— EXERCISE AIM —
Copy out the data exactly as it appears, without a single image.

┌──

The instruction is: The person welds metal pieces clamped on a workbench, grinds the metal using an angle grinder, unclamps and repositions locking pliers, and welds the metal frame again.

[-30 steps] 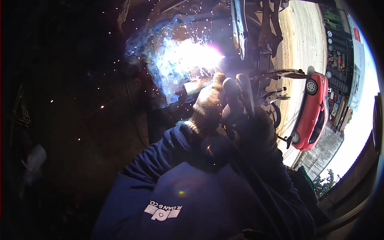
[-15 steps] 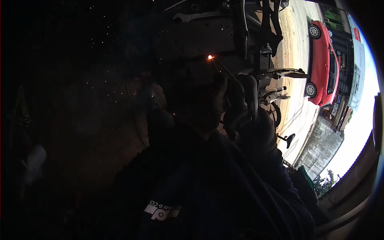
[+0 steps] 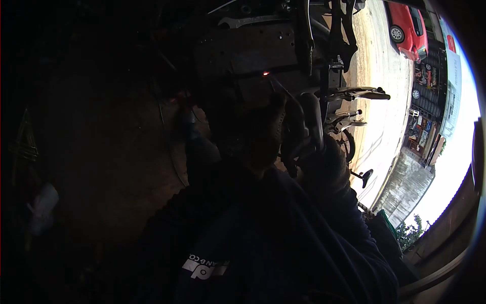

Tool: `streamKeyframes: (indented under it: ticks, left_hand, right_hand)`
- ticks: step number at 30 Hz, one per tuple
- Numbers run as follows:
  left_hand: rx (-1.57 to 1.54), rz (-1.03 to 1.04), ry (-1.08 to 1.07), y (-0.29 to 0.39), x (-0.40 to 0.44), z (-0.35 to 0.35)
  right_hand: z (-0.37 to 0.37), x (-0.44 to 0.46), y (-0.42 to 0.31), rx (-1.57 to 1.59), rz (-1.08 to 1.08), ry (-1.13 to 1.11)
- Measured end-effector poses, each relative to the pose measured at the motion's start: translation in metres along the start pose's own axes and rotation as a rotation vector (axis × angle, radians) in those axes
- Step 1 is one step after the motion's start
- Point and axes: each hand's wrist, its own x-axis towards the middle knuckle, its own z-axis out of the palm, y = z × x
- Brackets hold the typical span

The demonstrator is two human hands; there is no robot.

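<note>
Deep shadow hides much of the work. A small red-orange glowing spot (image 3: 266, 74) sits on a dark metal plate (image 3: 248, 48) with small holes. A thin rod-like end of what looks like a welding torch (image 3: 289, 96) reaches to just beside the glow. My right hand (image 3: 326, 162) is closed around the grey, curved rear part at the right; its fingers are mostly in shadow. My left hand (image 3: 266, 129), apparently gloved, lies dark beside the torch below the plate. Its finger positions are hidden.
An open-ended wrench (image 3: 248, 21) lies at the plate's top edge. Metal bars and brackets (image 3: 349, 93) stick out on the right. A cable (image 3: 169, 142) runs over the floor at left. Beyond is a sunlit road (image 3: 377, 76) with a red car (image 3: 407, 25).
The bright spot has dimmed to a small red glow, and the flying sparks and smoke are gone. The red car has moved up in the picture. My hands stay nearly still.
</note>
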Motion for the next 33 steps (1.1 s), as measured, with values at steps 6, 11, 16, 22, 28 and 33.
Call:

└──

— SOLUTION FOR THIS EXERCISE —
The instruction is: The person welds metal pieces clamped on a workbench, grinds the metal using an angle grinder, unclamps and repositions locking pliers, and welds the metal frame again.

[-30 steps] 
[-15 steps] 
[+0 steps] 

Tool: `streamKeyframes: (indented under it: ticks, left_hand, right_hand)`
- ticks: step number at 30 Hz, one per tuple
- Numbers run as follows:
  left_hand: rx (-1.57 to 1.54), rz (-1.03 to 1.04), ry (-1.08 to 1.07), y (-0.29 to 0.39), x (-0.40 to 0.44), z (-0.35 to 0.35)
  right_hand: z (-0.37 to 0.37), x (-0.44 to 0.46), y (-0.42 to 0.31), rx (-1.57 to 1.59), rz (-1.08 to 1.08), ry (-1.13 to 1.11)
- Measured end-effector poses, each relative to the pose measured at the motion's start: translation in metres along the start pose's own axes and rotation as a rotation vector (axis × angle, radians) in those axes
- Step 1 is one step after the motion's start
- Point and axes: each hand's wrist, its own x-axis towards the middle knuckle, its own z-axis out of the palm, y = z × x
- Brackets hold the typical span

The demonstrator is two human hands; there is no robot.

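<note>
Deep shadow hides much of the work. A small red-orange glowing spot (image 3: 266, 74) sits on a dark metal plate (image 3: 248, 48) with small holes. A thin rod-like end of what looks like a welding torch (image 3: 289, 96) reaches to just beside the glow. My right hand (image 3: 326, 162) is closed around the grey, curved rear part at the right; its fingers are mostly in shadow. My left hand (image 3: 266, 129), apparently gloved, lies dark beside the torch below the plate. Its finger positions are hidden.
An open-ended wrench (image 3: 248, 21) lies at the plate's top edge. Metal bars and brackets (image 3: 349, 93) stick out on the right. A cable (image 3: 169, 142) runs over the floor at left. Beyond is a sunlit road (image 3: 377, 76) with a red car (image 3: 407, 25).
The bright spot has dimmed to a small red glow, and the flying sparks and smoke are gone. The red car has moved up in the picture. My hands stay nearly still.
</note>
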Motion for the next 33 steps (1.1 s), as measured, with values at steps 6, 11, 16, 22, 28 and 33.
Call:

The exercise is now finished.